Back to the article he recommended. It was written by Donald Mackenzie, titled “How to Make Money in Microseconds”. I have extracted 2 paras from the article which I find it disturbing myself.
“In an attempt to get around this problem, big institutions often use ‘execution algorithms’, which take large orders, break them up into smaller slices, and choose the size of those slices and the times at which they send them to the market in such a way as to minimise slippage. For example, ‘volume participation’ algorithms calculate the number of a company’s shares bought and sold in a given period – the previous minute, say – and then send in a slice of the institution’s overall order whose size is proportional to that number, the rationale being that there will be less slippage when markets are busy than when they are quiet.”
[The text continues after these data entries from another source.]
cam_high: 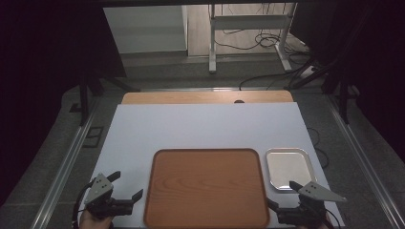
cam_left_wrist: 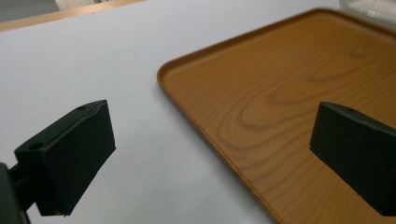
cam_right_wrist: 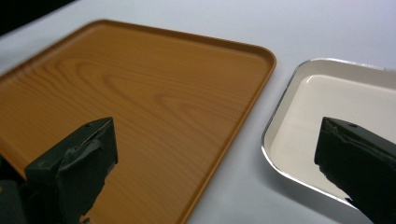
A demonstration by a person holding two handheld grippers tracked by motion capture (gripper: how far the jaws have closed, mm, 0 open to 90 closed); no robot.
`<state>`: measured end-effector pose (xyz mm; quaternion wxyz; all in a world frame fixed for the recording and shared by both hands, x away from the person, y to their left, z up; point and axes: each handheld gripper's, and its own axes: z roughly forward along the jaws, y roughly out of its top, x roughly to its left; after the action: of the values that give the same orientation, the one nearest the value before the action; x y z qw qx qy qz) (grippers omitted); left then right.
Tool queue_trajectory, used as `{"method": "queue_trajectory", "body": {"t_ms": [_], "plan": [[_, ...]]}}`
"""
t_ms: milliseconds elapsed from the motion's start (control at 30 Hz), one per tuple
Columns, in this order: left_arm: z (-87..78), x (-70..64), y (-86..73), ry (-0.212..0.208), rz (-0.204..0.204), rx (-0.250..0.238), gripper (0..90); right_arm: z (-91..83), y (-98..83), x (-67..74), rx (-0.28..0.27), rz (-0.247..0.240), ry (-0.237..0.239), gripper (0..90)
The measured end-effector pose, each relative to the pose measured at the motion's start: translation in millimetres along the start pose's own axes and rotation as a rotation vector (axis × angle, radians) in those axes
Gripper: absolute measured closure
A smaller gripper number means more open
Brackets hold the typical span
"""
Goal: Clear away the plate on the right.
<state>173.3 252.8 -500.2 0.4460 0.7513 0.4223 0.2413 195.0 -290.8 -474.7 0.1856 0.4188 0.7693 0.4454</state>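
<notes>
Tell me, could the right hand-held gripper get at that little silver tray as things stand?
Probably yes. The right hand-held gripper has its jaws wide open, and the silver tray lies empty just ahead of it, beside the wooden tray, with nothing in between.

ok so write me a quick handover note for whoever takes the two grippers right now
Left hand-held gripper: open, holding nothing, left of the large wood-grain brown tray.
Right hand-held gripper: open, holding nothing, at the near edge between that tray and the small silver metal tray.
Both trays lie flat on the white table cover, side by side without touching, nothing in either.
Done: nothing visible yet. Left: everything; neither tray is gripped.
</notes>
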Motion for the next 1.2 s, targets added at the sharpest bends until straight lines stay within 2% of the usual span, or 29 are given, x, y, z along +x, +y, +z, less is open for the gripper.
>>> {"method": "queue_trajectory", "body": {"t_ms": [67, 100, 133, 233, 333, 567, 700, 800, 1000, 1200], "plan": [[0.0, -3.9, 0.1, 0.000, 0.027, 0.002, 0.0, 2.6, -0.1, 0.7, 0.010, -0.016, 0.002, 0.0], [0.0, -3.9, 0.1, 0.000, 0.027, 0.002, 0.0, 3.7, -0.1, 0.3, 0.012, -0.008, 0.010, 0.0], [-0.3, -5.8, -0.4, -0.002, 0.045, 0.003, 0.0, 4.7, 0.0, -0.3, 0.014, -0.002, 0.015, 0.0], [-0.6, -5.5, -1.6, -0.002, 0.050, 0.012, 0.0, 6.8, -0.3, -2.4, 0.024, 0.012, 0.022, 0.0], [-2.0, -5.0, -2.2, -0.010, 0.047, 0.006, 0.0, 8.1, -0.4, -4.8, 0.022, 0.035, 0.050, 0.0], [-2.6, -6.4, -2.5, -0.017, 0.062, 0.002, 0.0, 8.7, -0.6, -5.1, 0.034, 0.028, 0.051, 0.0], [-3.0, -5.1, -2.6, -0.041, 0.034, -0.002, 0.0, 9.2, -0.5, -4.1, 0.042, 0.016, 0.045, 0.0], [-3.4, -4.3, -2.9, -0.043, 0.025, -0.006, 0.0, 9.8, -0.3, -3.7, 0.048, 0.011, 0.048, 0.0], [-5.7, -7.2, -3.7, -0.045, 0.040, -0.025, 0.0, 9.3, -0.1, -3.8, 0.054, -0.002, 0.029, 0.0], [-4.5, -6.2, -3.4, -0.051, 0.036, -0.025, 0.0, 7.9, 1.6, -7.6, 0.037, 0.010, 0.012, 0.0]]}}
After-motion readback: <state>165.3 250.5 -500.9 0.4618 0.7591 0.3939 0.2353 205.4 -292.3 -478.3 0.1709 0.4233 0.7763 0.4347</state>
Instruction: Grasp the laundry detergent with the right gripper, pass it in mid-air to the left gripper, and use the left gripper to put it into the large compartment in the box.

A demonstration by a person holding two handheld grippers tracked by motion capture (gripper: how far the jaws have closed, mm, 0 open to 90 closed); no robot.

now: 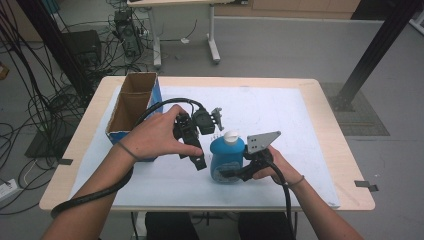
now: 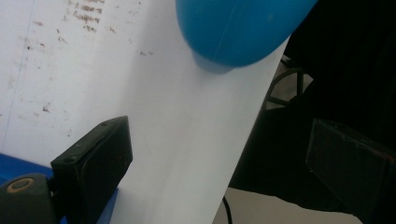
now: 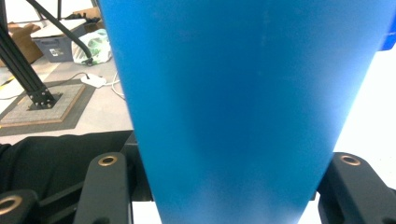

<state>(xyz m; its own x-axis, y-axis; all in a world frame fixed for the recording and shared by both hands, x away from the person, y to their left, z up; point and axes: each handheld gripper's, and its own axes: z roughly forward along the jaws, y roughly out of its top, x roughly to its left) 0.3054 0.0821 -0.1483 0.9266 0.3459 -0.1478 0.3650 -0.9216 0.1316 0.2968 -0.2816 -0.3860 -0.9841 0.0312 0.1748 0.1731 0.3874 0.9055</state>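
At the surface's left stands the cardboard box (image 1: pixel 131 107), the likely goal. Our left gripper (image 1: pixel 196 155) hangs released just beside the blue bottle (image 1: pixel 227 159), which our right gripper (image 1: pixel 235 173) clamps; we should keep it upright. The right gripper view shows both jaws pressing the bottle.

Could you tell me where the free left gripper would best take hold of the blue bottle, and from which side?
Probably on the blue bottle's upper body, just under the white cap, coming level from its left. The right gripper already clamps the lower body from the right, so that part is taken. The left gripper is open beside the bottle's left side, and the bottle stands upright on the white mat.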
There is a belief that being small is an advantage where a you can get in and out of position fast. With algo trading which can complete orders in milliseconds, big institutions are less impaired by immobility. It would probably be more difficult to spot institutional selling or buying in the future, especially when they can do it unknowingly over a period of time.
“A spoofer might, for instance, buy a block of shares and then issue a large number of buy orders for the same shares at prices just fractions below the current market price. Other algorithms and human traders would then see far more orders to buy the shares in question than orders to sell them, and be likely to conclude that their price was going to rise. They might then buy the shares themselves, causing the price to rise. When it did so, the spoofer would cancel its buy orders and sell the shares it held at a profit.”
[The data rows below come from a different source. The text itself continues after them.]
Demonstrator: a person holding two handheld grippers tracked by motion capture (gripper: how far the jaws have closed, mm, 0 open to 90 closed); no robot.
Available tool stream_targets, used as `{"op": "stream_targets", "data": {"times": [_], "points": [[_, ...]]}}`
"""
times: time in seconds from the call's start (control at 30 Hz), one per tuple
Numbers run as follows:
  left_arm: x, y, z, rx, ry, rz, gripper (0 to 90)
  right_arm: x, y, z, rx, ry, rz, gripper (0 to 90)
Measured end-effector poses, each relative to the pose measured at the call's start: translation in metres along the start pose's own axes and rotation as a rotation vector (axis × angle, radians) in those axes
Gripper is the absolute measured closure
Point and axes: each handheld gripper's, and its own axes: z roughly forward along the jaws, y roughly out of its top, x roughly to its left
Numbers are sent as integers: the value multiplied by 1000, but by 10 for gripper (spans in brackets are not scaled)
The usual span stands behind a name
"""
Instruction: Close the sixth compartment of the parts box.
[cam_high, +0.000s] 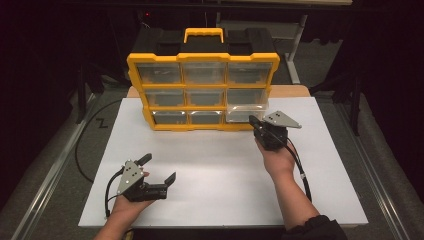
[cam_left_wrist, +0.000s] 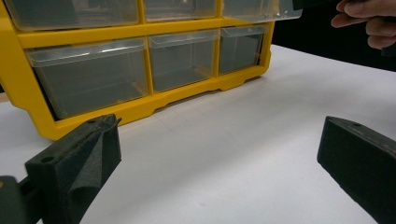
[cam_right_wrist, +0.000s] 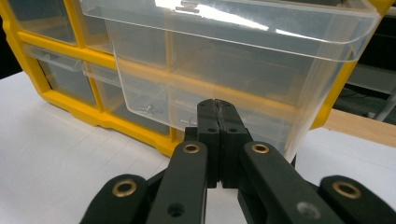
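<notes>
A yellow organizer (cam_high: 202, 59) with clear drawers stands upright at the back of the white tabletop (cam_high: 215, 170). Its middle-right drawer (cam_high: 246, 114) is pulled partway out; in the right gripper view this drawer (cam_right_wrist: 233, 56) looms above the jaws. My right gripper (cam_high: 253, 121) is shut, its two tips pressed together at the drawer's front wall (cam_right_wrist: 218, 105), and I see nothing between them. A few small screws (cam_right_wrist: 149, 109) show through the clear plastic. My left gripper (cam_high: 159, 168) rests open at the front left, empty, facing the organizer's bottom row (cam_left_wrist: 217, 140).
A black case with a yellow handle (cam_high: 203, 34) sits behind the organizer. A wooden edge (cam_high: 295, 91) borders the table's back. Cables trail from both grippers, one (cam_high: 302, 172) along the right forearm. Metal rails run along the dark floor on either side.
</notes>
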Motion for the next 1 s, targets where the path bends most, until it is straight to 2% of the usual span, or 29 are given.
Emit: {"op": "stream_targets", "data": {"times": [0.7,1.0], "points": [[0,0,-1,-8,-2,-4,3,-4,11,15,9,-32,-27,900],[0,0,-1,-9,-4,-4,3,-5,15,20,9,-40,-24,900]]}}
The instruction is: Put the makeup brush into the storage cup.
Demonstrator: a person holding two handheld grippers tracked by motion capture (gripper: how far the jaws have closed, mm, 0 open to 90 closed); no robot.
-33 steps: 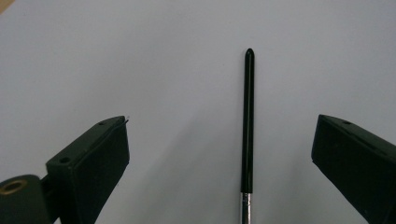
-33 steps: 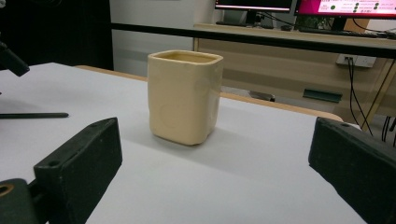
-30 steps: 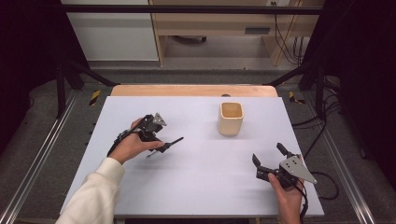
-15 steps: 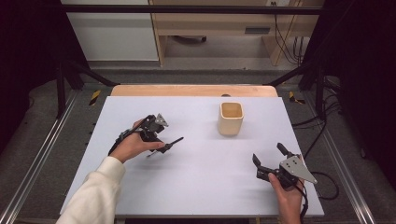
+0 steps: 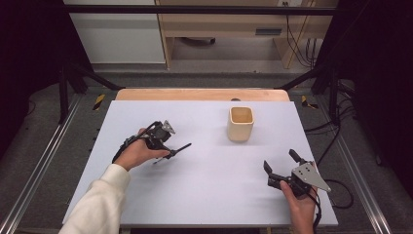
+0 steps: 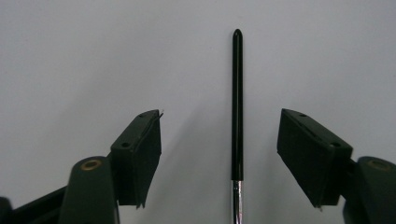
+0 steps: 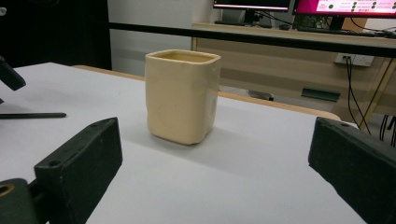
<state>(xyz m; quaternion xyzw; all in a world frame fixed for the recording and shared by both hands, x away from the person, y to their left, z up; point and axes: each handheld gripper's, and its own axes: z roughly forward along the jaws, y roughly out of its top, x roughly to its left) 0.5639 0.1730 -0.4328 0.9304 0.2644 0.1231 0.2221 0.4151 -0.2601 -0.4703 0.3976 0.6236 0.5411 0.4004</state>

Apparently, it has turned out to be a warfare. Just like the introduction of radar in military use, aircraft and ships began to develop Electronic Counter Measures (ECMs) to spoof radars. Thereafter, ECCMs came about to counter-counter the ECMs. It just adds up to the complexity. Algos would probably eliminate human trading. There would be algos to defeat algos. It has become a muscle game and you always win when you are big and have the financial backing. And that is the fact throughout history.
Is the trading edge that you have enjoyed over the years disappearing as algo trading become dominant?